Velogica was one of, if not the first point of sale, instant life underwriting system, and you’ve been the technical expert behind the system from the beginning. What’s the biggest surprise to you in the way this has played out?
I thought the adoption rate of automated underwriting would rise more quickly than it did, and that the availability of instant sources of data to bring into that process would increase at a faster pace. I think the industry has hit the tipping point on both… the information available now, along with the innovative ways of analyzing it and applying it to the underwriting process will make instantly available underwriting decisions the new normal.
What are some of the unexpected benefits of automated underwriting? Unexpected challenges?
The first Velogica cases were processed in 2005. Everyone has learned so much about these programs since then that what was unexpected then seems obvious now. Two things stand out as having been unexpected at the beginning but obvious in retrospect.
On the challenge side, the degree to which distribution may attempt to manipulate an underwriting process was unexpected. As the volume of business picked up we were able to identify that sort of manipulation by analyzing the patterns of business and implement sentinel controls to protect against it.

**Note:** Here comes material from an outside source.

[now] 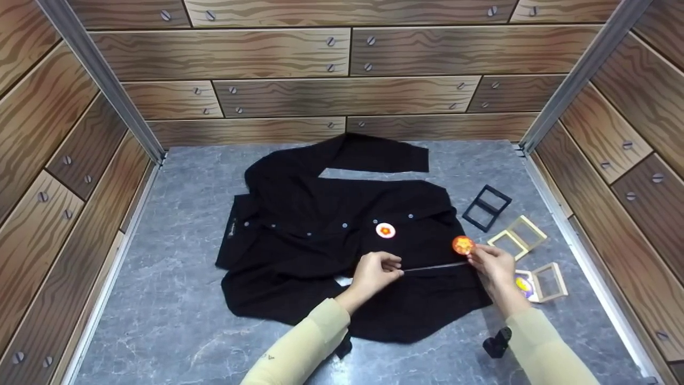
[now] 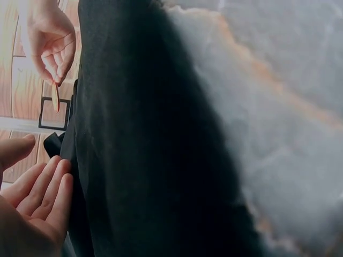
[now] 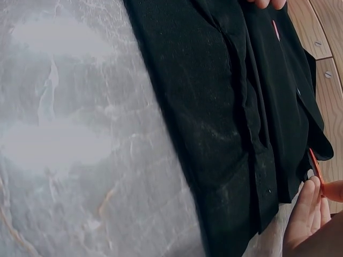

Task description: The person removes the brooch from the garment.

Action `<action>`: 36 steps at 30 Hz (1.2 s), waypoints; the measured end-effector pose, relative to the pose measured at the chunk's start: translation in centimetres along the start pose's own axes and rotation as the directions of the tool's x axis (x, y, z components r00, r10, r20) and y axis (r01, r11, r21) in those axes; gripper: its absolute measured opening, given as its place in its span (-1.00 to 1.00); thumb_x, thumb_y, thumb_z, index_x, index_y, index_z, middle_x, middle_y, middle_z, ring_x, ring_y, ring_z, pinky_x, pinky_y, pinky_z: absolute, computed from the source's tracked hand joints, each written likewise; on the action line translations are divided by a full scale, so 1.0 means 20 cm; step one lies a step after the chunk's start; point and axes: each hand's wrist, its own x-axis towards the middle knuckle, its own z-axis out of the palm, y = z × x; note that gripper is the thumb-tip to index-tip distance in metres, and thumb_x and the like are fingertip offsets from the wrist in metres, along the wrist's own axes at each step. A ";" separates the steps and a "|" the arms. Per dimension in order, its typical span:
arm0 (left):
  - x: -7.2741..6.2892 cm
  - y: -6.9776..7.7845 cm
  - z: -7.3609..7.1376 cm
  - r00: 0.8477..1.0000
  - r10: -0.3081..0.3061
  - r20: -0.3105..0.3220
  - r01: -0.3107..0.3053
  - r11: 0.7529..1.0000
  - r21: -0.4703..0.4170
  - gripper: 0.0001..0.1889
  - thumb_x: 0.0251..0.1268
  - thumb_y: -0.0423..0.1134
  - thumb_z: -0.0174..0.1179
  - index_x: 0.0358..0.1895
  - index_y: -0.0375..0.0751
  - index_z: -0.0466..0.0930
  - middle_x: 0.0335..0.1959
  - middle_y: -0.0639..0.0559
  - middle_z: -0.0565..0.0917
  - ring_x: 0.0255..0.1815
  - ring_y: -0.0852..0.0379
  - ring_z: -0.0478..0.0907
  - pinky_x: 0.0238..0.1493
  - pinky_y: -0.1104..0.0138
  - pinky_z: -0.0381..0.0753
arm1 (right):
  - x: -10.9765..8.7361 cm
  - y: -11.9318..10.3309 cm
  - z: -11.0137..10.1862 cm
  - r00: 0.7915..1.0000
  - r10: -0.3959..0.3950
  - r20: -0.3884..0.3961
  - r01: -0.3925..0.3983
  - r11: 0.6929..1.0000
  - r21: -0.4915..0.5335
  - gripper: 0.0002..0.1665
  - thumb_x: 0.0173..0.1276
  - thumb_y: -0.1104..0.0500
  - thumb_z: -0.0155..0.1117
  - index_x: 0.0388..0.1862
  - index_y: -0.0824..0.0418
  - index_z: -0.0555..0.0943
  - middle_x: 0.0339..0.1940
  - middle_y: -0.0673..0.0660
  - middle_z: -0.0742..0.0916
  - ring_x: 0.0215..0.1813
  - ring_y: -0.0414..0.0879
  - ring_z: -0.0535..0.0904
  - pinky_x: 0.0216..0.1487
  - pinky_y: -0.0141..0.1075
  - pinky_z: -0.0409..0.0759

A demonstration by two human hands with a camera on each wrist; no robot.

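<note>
A black button-up shirt (image 1: pixel 320 246) lies spread on the grey marbled surface, its row of small buttons running across it. A white round patch with a red-orange flower (image 1: pixel 385 230) rests on the shirt just below the buttons. At the shirt's right edge my right hand (image 1: pixel 497 264) pinches an orange-red round patch with a yellow flower (image 1: pixel 463 245) between thumb and fingers. In the right wrist view that patch (image 3: pixel 315 163) appears edge-on. Over the shirt's lower part is my left hand (image 1: pixel 377 272), holding nothing; its fingers (image 2: pixel 48 198) look relaxed, thumb apart, close to the dark cloth.
Three open hinged frame cases lie to the right: a black one (image 1: pixel 486 207), a yellow one (image 1: pixel 517 238) and a cream one (image 1: pixel 550 283). A purple and yellow patch (image 1: pixel 523 286) sits in the cream case. Wood-patterned walls (image 1: pixel 342 53) enclose the surface at back and sides.
</note>
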 end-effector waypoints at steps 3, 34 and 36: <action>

From the benefit side, we underestimated the value of consistency in the underwriting decisions. If you give a lengthy, complex data profile to 10 underwriters you might get five different opinions. With an automated system you’ll get back the same answer for the same demographics and data profile every time.

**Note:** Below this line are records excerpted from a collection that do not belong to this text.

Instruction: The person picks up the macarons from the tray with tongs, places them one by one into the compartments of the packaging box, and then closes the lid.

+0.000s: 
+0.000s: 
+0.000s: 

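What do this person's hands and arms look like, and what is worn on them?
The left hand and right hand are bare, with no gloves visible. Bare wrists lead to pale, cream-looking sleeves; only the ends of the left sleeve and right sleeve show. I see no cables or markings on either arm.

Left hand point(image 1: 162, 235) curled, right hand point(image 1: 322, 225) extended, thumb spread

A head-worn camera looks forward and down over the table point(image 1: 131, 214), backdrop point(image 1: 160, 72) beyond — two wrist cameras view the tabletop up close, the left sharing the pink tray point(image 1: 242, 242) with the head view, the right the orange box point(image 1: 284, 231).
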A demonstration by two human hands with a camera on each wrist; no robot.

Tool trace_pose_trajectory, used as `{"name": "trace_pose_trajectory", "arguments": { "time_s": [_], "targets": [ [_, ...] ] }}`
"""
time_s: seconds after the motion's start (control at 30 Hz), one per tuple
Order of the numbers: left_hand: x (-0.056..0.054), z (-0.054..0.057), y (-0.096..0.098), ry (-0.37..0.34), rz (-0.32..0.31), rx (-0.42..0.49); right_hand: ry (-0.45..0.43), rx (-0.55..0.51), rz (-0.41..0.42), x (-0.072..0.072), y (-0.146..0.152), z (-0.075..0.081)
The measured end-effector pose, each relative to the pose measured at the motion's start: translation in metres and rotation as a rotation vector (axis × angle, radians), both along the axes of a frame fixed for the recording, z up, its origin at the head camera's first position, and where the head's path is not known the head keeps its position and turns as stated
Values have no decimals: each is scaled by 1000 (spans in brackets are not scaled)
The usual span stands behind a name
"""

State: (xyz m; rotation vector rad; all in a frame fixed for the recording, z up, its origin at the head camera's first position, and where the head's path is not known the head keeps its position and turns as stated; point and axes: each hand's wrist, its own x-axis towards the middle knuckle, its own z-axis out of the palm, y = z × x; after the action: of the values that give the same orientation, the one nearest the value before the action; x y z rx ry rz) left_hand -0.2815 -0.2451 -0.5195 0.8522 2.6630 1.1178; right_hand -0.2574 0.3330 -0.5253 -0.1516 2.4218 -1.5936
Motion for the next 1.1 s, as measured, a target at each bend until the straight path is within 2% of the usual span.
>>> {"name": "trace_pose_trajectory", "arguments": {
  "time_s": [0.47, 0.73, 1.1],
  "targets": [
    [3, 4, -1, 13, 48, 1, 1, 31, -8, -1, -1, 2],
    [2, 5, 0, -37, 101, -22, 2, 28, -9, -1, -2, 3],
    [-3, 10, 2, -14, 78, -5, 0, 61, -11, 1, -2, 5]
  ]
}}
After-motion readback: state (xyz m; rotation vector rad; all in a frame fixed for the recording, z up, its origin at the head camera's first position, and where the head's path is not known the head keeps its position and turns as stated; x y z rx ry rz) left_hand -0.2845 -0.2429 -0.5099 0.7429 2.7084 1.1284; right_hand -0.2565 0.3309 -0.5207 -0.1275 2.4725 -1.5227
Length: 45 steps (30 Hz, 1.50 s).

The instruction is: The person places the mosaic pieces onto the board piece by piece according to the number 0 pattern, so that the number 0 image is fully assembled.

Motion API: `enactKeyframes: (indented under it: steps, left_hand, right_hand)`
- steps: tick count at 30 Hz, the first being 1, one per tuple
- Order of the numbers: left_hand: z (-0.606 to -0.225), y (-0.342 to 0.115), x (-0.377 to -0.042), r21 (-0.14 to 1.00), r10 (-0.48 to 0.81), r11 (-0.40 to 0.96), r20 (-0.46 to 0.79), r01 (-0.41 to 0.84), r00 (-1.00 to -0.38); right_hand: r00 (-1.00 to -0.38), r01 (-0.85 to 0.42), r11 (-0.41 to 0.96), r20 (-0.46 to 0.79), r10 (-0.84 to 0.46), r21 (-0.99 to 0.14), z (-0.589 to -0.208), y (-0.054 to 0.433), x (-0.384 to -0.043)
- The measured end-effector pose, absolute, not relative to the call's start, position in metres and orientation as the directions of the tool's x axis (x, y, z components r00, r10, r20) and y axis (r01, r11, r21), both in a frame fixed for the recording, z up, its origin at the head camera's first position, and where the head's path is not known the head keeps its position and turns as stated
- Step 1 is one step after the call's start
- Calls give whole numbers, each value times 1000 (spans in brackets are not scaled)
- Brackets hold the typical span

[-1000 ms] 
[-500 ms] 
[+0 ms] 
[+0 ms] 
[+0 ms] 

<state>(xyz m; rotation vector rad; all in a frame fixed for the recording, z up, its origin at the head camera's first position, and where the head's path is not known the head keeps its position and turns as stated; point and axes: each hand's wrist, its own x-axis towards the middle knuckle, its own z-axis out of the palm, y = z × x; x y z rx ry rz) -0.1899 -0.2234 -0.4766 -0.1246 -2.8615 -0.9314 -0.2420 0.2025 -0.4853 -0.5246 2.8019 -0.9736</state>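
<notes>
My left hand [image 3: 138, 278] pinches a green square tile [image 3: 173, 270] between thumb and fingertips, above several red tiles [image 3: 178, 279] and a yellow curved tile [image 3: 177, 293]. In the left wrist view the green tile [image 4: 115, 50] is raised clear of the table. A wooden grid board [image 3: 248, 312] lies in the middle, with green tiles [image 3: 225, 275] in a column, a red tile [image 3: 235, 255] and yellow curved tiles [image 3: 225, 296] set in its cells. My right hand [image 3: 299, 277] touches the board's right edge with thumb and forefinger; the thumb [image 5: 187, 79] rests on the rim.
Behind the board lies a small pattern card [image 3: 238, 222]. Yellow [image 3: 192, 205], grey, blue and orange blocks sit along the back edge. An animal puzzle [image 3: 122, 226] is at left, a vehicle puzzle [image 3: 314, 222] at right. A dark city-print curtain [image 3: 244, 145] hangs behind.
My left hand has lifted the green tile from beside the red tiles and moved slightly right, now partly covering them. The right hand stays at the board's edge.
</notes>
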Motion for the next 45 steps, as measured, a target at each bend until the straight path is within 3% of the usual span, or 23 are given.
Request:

From a systems perspective, what’s the biggest challenge in developing and maintaining a fully automated underwriting system?

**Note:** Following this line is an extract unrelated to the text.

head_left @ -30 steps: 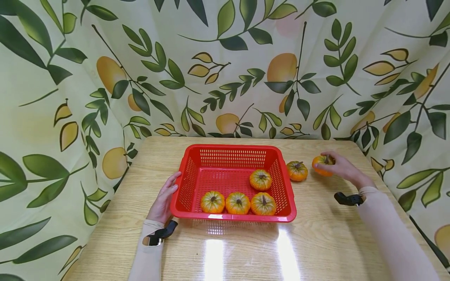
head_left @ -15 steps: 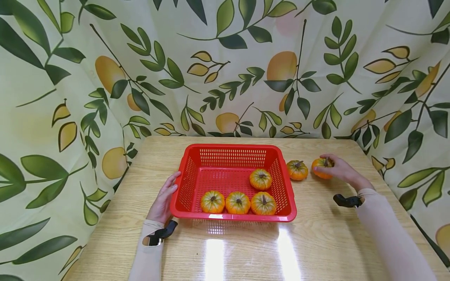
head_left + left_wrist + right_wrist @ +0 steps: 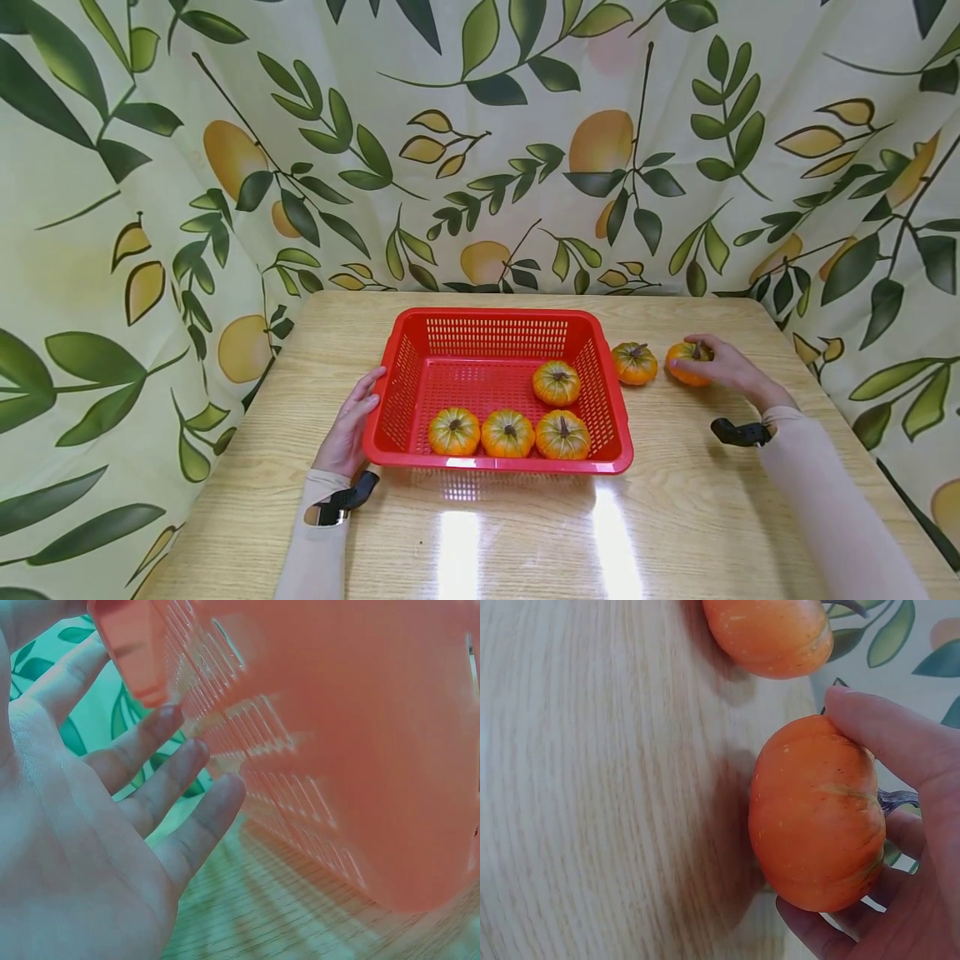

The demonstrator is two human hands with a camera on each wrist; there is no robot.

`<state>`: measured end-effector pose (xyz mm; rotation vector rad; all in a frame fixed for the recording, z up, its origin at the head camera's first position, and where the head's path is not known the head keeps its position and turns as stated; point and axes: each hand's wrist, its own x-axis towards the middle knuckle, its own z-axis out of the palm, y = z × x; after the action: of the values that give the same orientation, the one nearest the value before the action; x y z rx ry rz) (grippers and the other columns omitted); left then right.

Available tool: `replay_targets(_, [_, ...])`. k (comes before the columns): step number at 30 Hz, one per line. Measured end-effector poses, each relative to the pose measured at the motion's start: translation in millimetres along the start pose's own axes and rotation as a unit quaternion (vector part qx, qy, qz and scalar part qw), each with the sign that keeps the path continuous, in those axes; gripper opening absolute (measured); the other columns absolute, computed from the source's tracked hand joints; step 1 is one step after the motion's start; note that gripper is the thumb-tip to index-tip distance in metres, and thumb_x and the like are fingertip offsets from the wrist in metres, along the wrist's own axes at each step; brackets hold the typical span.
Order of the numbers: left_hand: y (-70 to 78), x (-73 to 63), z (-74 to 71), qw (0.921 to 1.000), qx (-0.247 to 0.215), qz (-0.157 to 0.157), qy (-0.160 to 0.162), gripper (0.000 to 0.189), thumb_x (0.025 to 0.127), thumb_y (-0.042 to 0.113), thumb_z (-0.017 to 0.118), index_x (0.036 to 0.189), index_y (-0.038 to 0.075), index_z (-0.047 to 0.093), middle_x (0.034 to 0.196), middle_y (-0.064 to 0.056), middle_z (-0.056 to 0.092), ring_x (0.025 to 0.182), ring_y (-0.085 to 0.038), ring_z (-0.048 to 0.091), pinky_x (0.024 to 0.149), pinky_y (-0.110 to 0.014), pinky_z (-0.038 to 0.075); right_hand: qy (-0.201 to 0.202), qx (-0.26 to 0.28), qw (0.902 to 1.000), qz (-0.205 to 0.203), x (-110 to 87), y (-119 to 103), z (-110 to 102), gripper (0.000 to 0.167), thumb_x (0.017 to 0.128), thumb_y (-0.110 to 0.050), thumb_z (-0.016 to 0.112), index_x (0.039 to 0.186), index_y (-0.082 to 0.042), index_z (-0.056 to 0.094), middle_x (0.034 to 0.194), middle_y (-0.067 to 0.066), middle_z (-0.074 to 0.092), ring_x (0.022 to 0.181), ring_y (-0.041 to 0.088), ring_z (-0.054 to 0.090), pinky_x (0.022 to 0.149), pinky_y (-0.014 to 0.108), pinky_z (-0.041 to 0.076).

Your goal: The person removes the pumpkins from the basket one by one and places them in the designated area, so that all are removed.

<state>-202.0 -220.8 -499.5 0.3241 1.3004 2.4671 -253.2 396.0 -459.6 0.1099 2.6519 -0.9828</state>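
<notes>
My right hand (image 3: 723, 364) holds a small orange pumpkin (image 3: 817, 817) at the table's right, thumb on one side and fingers on the other. Its dark stem points toward the palm. A second pumpkin (image 3: 633, 364) sits just left of it, outside the basket. At the left, my left hand (image 3: 347, 433) touches the side of a red plastic basket (image 3: 498, 314). In the left wrist view its fingers (image 3: 206, 817) lie fairly straight against the slotted outer wall. Inside the basket, a row of three pumpkins (image 3: 507, 433) lines the near side, with another pumpkin (image 3: 557, 383) behind the rightmost.
The light wooden table (image 3: 525, 533) carries the basket near its middle. A curtain (image 3: 480, 150) printed with leaves and fruit hangs behind the table and along both sides. Each wrist wears a dark camera mount (image 3: 741, 428).
My right hand has shifted very slightly, with the pumpkin staying in nearly the same spot. The left hand and the basket have not moved.
</notes>
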Motion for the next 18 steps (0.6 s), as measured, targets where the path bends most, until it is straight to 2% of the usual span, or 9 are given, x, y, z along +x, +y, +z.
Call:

There are a lot of challenges but the biggest is probably ensuring that the system is robust enough to handle unusual cases. For example, if one in a thousand cases has an unexpected value in the drivers’ license status field, we might see six of these in a single day. The logic, monitoring, and error resolution facilities must be extremely resilient. The number one concern is to ensure that there are no incorrect underwriting decisions. Close behind that is to prevent any adverse impact on downstream customer systems. So keeping the system robust while making improvements is the biggest challenge.
What are some recent upgrades? Planned upgrades?
Upgrades range from the relatively minor (enhancing scoring templates to incorporate additional applicant information as rule criteria) to the purely technical (migrating our back-end database platform) to major enhancements of underwriting requirements for use in fully underwritten programs. From our customers’ perspective, the most notable are:
- Rewritten logic supporting our reflexive questionnaire
- Added ability for traditional evidence (e.g., blood and urine lab results, APS summaries and electronic inspection reports) to be submitted to Velogica for correlation with the instantlyavailable evidence. This facilitates “triage” decisions, avoiding expensive and lengthy evidence for cases that cannot be offered at the desired premium class. It also provides underwriter efficiency, allowing them one “touch” – and not until all evidence has been acquired.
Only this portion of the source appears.